With the National Football League draft just a couple of months away, businesses can learn a lot from how each team picks its players, new research suggests.
While professional teams will look for the players who can make the best catches, run the fastest and make hard-hitting tackles, they also will be looking for traits that extend beyond the football field, such as working harder than necessary, making personal sacrifices that benefit the team and helping teammates who are struggling, according to a study set to be published in an upcoming issue of the Journal of Applied Psychology.
"These 'character guys' are better investments for NFL teams," Tim Maynes, one of the study's authors and an assistant professor of organization and human resources at the University of Buffalo School of Management, said in a statement. "Players who hit the weight room after practice, spend extra time analyzing game film or help a rookie learn the ropes while in college will be drafted earlier, awarded higher starting salaries and be more successful in the NFL."

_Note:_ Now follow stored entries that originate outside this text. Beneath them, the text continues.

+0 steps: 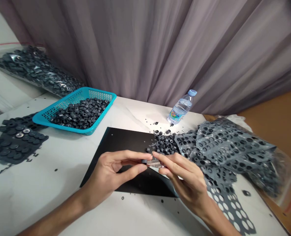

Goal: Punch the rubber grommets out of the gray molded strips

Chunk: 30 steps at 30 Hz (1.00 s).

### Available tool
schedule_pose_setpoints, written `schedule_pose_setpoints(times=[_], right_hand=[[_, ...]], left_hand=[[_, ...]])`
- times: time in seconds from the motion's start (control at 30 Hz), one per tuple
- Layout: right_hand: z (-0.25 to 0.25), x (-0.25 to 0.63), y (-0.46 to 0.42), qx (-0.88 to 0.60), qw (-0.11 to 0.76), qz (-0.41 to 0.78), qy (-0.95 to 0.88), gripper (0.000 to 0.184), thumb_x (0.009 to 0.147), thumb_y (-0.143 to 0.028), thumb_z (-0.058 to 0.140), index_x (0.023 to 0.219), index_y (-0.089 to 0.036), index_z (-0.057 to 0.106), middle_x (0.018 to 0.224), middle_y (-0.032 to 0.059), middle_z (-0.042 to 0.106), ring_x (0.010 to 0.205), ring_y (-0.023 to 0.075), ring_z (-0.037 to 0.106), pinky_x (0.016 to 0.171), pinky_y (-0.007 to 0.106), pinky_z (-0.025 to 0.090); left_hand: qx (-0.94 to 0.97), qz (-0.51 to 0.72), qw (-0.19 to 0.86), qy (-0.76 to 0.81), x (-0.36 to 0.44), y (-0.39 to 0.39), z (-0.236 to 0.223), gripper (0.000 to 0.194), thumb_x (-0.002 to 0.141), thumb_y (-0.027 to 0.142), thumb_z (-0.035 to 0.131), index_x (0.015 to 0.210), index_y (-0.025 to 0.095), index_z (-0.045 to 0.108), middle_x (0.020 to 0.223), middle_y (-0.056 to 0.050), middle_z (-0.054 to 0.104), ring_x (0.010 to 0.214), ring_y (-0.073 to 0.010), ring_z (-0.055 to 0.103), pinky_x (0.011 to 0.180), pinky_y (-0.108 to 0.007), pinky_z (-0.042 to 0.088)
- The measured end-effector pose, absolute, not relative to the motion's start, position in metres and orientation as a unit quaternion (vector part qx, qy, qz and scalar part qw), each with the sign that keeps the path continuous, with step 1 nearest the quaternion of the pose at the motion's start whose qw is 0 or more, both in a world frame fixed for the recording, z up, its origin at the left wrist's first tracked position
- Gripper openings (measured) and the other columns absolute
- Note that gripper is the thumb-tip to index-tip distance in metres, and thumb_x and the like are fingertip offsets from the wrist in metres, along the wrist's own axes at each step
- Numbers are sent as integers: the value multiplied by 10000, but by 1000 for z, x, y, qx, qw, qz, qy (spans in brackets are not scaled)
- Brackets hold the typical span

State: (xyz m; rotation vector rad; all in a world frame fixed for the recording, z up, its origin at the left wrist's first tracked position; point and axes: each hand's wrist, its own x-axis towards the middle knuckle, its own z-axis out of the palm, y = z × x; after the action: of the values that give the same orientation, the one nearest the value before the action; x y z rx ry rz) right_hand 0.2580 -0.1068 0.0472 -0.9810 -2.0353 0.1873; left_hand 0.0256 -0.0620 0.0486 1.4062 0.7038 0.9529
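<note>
Over a black mat (133, 182), my left hand (118, 167) pinches a small dark rubber ring-like piece (144, 161) between thumb and fingers. My right hand (184, 172) is closed on a slim, shiny, pale tool (154, 163), whose kind I cannot make out. The tool's end meets the piece at my left fingertips. Just beyond my hands lies a heap of dark rubber pieces (166, 143), with tiny round scraps scattered around it.
A blue plastic basket (88, 131) of dark pieces stands back left, before a full clear bag (37, 70). Dark rubber sheets with round pieces (17, 141) lie at left. At right are punched sheets (224, 144) and another bag (280, 177). A water bottle (181, 108) stands behind.
</note>
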Motion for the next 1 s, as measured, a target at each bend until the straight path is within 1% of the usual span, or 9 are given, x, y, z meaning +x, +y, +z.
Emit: schedule_pose_setpoints(times=[0.2, 0.37, 0.5, 0.7, 0.87, 1.0], right_hand=[[47, 257, -108, -394, 422, 70, -813, 506, 1004, -117, 601, 1489, -251, 544, 948, 47, 677, 785, 158, 605, 707, 298, 503], [50, 258, -108, -392, 432, 58, -810, 489, 1016, -130, 587, 1487, -251, 550, 964, 47, 692, 794, 149, 627, 713, 285, 516], [51, 264, -108, -405, 444, 49, -798, 487, 1010, -112, 589, 1475, -258, 568, 1004, 56, 704, 814, 150, 646, 716, 283, 515], [53, 266, -108, -409, 454, 48, -791, 510, 983, -54, 606, 1457, -242, 586, 1042, 59, 703, 853, 152, 647, 754, 284, 515], [53, 265, -109, -425, 462, 29, -778, 527, 969, -17, 597, 1439, -256, 597, 1000, 39, 697, 825, 145, 640, 745, 274, 513], [43, 266, -102, -463, 462, 18, -756, 503, 989, -55, 590, 1449, -258, 578, 1003, 40, 680, 814, 140, 636, 750, 274, 508]], left_hand=[[614, 407, 604, 305, 24, -63, 49, 196, 896, 222, 771, 1079, 279, 813, 1114, 5, 794, 1066, -184, 749, 993, -232, 595], [612, 410, 607, 298, 24, -62, 49, 199, 894, 208, 774, 1070, 292, 815, 1111, 16, 795, 1053, -163, 752, 981, -194, 588], [587, 414, 633, 289, 25, -62, 52, 175, 893, 207, 777, 1046, 281, 819, 1122, 6, 793, 1014, -163, 765, 964, -190, 596], [562, 403, 669, 274, 24, -63, 53, 181, 894, 187, 777, 1044, 282, 814, 1146, -6, 787, 1025, -160, 763, 957, -176, 592], [556, 386, 685, 271, 22, -62, 50, 189, 898, 180, 773, 1061, 270, 808, 1157, -25, 784, 1048, -169, 756, 978, -203, 588], [544, 395, 692, 263, 23, -59, 49, 202, 859, 195, 814, 1054, 247, 804, 1183, -47, 773, 1032, -177, 754, 960, -228, 598]])
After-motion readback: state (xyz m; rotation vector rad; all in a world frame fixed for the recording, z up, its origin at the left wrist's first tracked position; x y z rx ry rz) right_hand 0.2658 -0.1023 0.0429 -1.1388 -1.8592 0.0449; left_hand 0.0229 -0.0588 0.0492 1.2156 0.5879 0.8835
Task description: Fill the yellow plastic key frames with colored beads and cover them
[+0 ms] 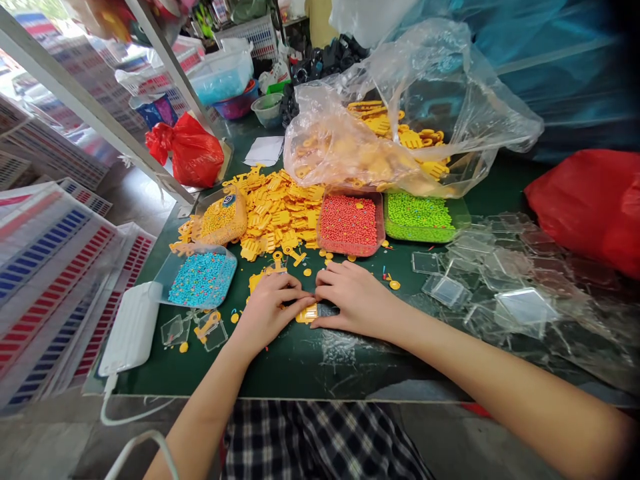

After analyzing 440 college football players who were drafted into the NFL between 2006 and 2012, the researchers discovered that having high character — which was determined by researching more than 36,000 media sources for articles spanning each player's entire four-year college career to find instances where they acted as team players — not only contributed to how early in the draft some players were selected, but also determined how well they would perform in the professional ranks.
Maynes believes the research has strong implications for businesses as more and more companies move from individual contributing types of structures to team-based organization. [Teams Work Better When Employees Care About Each Other ]
"The ability to function well as a team and to engage in behaviors that will help the team function more effectively are becoming increasingly more important," Maynes said.
Maynes said the study's findings are applicable to any workplace involving teams like committees, task forces, product development or client engagement teams.
"Hiring managers need to look beyond just the previous job performance of candidates," Maynes said. "Finding a candidate who will take the time to go the extra mile will benefit the team they're working on and the organization as a whole."
The study's authors said further research should analyze industries other than the NFL, to investigate best practices for hiring in nonteam settings, and to take other factors into consideration, such as national culture and differences in hiring managers and team climate.
The study was co-authored by Steve Whiting, an assistant professor of management at the University of Central Florida College of Business Administration.